**Exercise instructions**: Your answer must be the full listing, word for word, with no images in it.

========================================================================

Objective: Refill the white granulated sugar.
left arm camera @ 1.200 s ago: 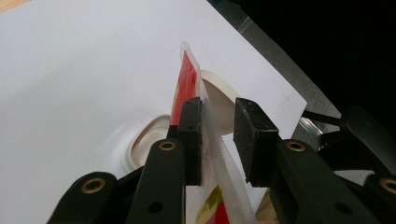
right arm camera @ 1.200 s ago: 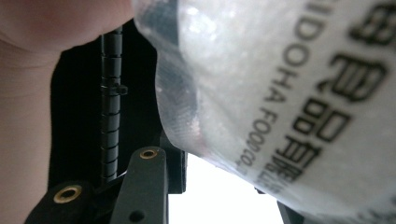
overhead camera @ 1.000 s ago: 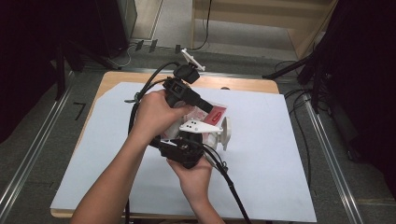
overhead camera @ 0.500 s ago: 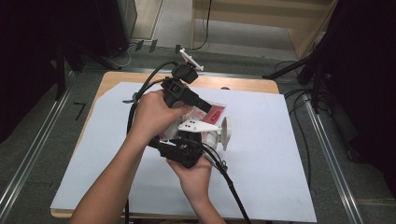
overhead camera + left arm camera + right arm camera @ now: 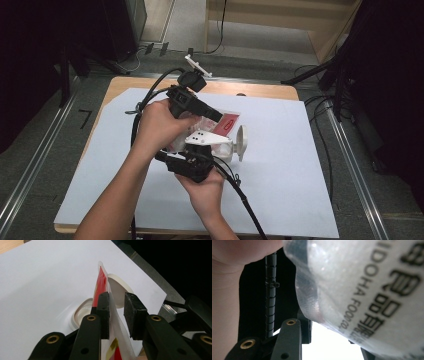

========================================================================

**Exercise response**:
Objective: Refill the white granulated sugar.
left arm camera @ 1.200 s ago: 
right arm camera @ 1.200 s ago: 
overhead camera @ 1.000 s ago: 
overhead camera @ 0.500 s ago: 
overhead camera + left arm camera + right arm camera @ now: 

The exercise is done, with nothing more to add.